Aucune décision ne peut être prise sans que soient d'abord envisagées, en priorité, les mesures de prévention, de soutien à la parentalité et d'intervention à domicile. Le placement doit demeurer une mesure ultime, proportionnée, et limitée dans le temps.
Toute décision doit viser à offrir à l'enfant une solution stable, durable et conforme à ses besoins affectifs et développementaux, dans un délai compatible avec son âge. Il doit être priorisé pour les enfants dont la vie ou l'intégrité est gravement mise en péril, afin de garantir une réponse,immédiate et proportionnée à la gravité de la situation.
II – La sécurité ou le développement d'un enfant peut être considéré comme risquant d'être compromis :
1° Lorsqu'il existe des motifs sérieux de croire que la situation mentionnée au I du présent article est susceptible de se produire en l'absence d'intervention adaptée ;
2° Lorsque, malgré une ou plusieurs mesures d'accompagnement, la situation de l'enfant persiste, se répète ou s'aggrave, ou lorsque les actions prévues pour sa protection n'ont pu être mises en œuvre.
Exposé sommaire :
Cet amendement du groupe Socialistes et apparentés vise à réécrire l'article 375 du code civil afin de mieux protéger les enfants exposés à des situations de danger ou de compromission de leur développement.
L'article 375 dans sa rédaction actuelle repose sur des termes généraux (« santé, sécurité, moralité ») et une logique essentiellement réactive.
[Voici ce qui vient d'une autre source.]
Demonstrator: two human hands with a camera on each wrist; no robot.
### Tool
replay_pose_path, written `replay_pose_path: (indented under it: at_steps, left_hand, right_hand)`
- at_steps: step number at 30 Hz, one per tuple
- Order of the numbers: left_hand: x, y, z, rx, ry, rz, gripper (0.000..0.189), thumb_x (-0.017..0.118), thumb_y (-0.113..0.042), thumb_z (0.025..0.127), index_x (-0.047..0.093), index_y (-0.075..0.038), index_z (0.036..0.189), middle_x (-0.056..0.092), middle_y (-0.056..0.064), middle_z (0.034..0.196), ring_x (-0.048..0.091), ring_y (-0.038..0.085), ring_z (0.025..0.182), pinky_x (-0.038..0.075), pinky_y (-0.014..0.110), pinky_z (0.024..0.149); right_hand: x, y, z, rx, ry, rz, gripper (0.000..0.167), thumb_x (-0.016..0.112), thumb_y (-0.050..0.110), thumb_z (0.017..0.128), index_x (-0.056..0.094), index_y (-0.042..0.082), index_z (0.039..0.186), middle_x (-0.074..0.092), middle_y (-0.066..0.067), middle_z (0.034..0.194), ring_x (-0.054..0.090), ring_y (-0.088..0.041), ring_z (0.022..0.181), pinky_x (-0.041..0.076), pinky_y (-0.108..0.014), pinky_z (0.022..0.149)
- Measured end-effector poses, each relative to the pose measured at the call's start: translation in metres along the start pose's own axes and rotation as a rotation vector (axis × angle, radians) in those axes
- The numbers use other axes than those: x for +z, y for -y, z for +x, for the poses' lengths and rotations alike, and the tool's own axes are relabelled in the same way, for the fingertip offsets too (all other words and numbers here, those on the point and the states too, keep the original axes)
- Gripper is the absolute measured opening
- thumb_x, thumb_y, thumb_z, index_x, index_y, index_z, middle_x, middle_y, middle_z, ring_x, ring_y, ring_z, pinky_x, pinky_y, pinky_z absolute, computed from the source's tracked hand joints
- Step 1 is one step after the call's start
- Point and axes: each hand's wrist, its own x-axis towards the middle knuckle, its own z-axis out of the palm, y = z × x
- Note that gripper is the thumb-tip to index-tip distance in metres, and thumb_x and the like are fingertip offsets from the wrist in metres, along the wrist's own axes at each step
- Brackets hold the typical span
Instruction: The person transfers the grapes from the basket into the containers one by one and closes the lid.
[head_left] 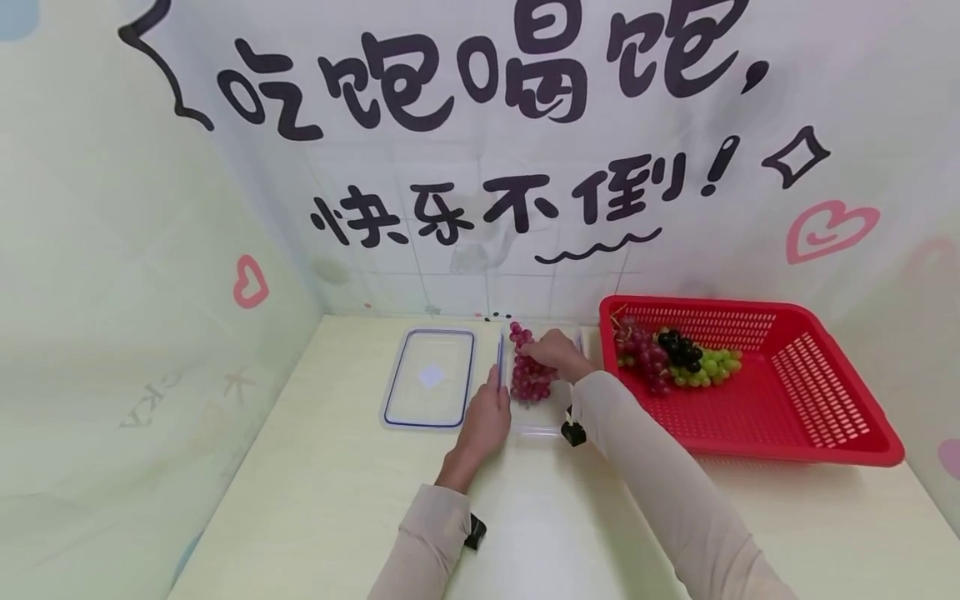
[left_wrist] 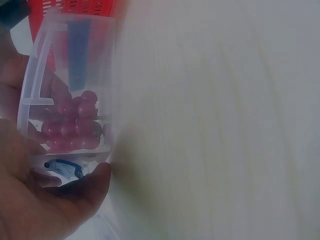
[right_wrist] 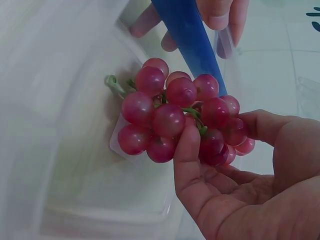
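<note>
- Pinching round red grapes (right_wrist: 167, 120), our right hand (head_left: 557, 352) could burst some by oversqueezing.
- Our left hand (head_left: 486, 419) clasps a clear plastic box (head_left: 531, 431) near the bench's (head_left: 322, 475) back edge.

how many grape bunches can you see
4: one pink bunch held by the right hand in the clear container; dark red bunch, black bunch and green bunch in the red basket. Others may be hidden there.
</note>
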Motion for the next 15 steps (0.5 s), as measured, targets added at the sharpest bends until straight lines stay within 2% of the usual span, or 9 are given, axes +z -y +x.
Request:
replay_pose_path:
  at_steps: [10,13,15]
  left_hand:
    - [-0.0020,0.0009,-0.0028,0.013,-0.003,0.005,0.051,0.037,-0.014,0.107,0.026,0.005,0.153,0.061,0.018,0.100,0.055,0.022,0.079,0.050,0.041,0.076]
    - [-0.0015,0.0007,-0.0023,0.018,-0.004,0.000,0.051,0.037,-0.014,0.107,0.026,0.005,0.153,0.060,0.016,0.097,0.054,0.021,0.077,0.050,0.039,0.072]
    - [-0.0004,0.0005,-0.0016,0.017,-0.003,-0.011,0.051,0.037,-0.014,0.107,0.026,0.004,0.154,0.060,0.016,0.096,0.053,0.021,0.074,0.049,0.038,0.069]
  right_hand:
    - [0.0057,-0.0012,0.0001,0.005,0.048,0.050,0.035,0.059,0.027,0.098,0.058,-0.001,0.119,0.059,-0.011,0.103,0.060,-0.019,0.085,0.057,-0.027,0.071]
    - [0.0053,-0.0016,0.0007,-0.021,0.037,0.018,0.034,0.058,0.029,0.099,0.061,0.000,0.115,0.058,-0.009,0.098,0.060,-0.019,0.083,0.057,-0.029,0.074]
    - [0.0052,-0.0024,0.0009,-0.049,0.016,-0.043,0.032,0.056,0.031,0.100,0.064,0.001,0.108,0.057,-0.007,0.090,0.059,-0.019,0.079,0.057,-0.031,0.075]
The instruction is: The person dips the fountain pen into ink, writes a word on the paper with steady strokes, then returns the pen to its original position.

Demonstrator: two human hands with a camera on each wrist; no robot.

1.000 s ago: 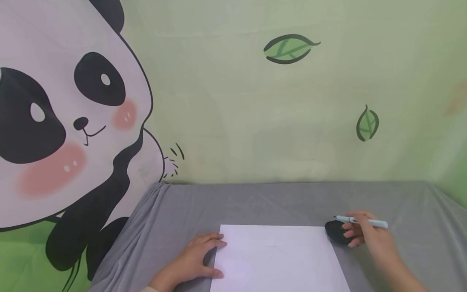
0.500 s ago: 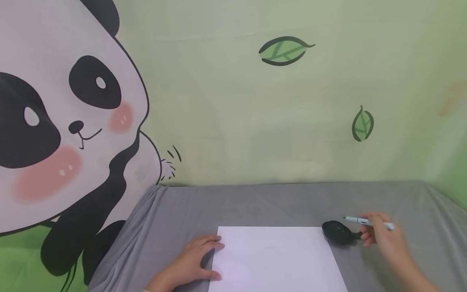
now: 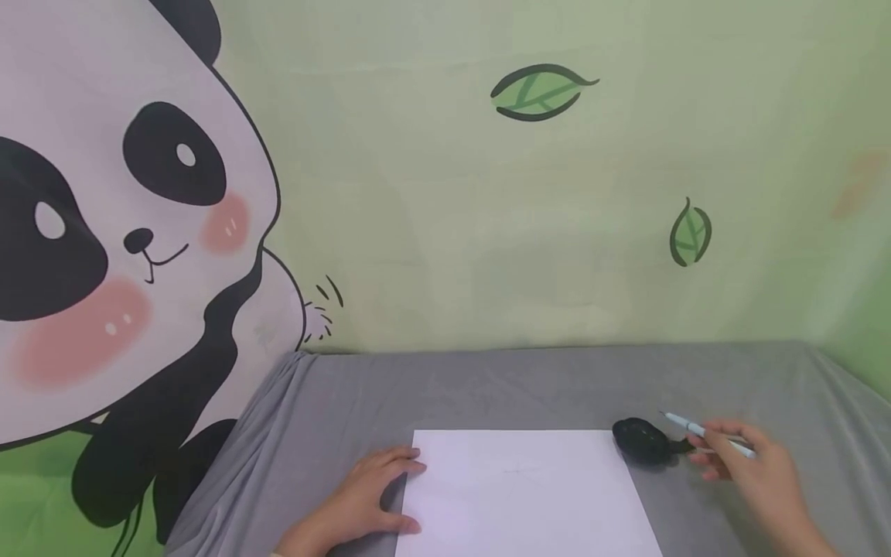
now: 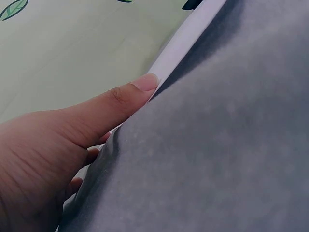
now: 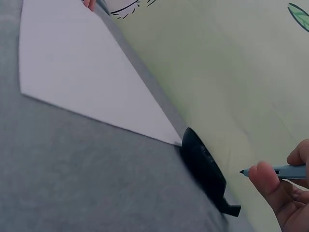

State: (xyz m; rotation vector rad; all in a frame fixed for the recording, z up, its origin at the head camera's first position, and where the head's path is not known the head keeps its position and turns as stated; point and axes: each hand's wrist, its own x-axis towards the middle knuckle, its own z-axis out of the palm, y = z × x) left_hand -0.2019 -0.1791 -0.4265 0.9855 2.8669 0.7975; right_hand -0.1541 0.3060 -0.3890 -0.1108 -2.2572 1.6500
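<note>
A white sheet of paper (image 3: 529,503) lies on the grey cloth, with a few faint lines near its upper middle. At its left edge rests my left hand (image 3: 362,495), fingers spread and thumb tip on the margin; the left wrist view shows the thumb (image 4: 140,89) pressing along that edge. My right hand (image 3: 752,472) pinches a light blue pen (image 3: 685,423), its dark tip pointing up and left, above the cloth. Just left of that hand, a black rounded object with a short handle (image 3: 640,442) sits at the sheet's top right corner; its handle end comes close to the fingers.
Grey cloth (image 3: 487,387) covers the table and falls in folds at its left end. Behind it hangs a pale green backdrop (image 3: 418,193) printed with leaves and a large panda (image 3: 230,348).
My right hand has moved right with the pen, away from the black object, whose handle now shows. The pen has tilted more steeply. My left hand stays at the paper's edge.
</note>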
Cette imprécision génère des pratiques divergentes, une insécurité juridique pour les professionnels et des atteintes aux droits des enfants.
Elle ne tient pas compte des avancées majeures des sciences du développement de l'enfant, des engagements internationaux de la France, ni des recommandations issues des travaux parlementaires, notamment ceux de la commission d'enquête sur les manquements des politiques publiques de protection de l'enfance.
Cet amendement s'inspire des pays les plus avancés : le Québec (loi sur la protection de la jeunesse), la Suède, l'Écosse. Il propose : – une définition claire, juridique et scientifique du danger ; – l'introduction d'un référentiel d'évaluation fondé sur les besoins fondamentaux, la stabilité affective, l'attachement, et les capacités éducatives ; – une logique de hiérarchisation de la réponse : prévention en amont, soutien parental, et, en dernier recours, placement limité dans le temps.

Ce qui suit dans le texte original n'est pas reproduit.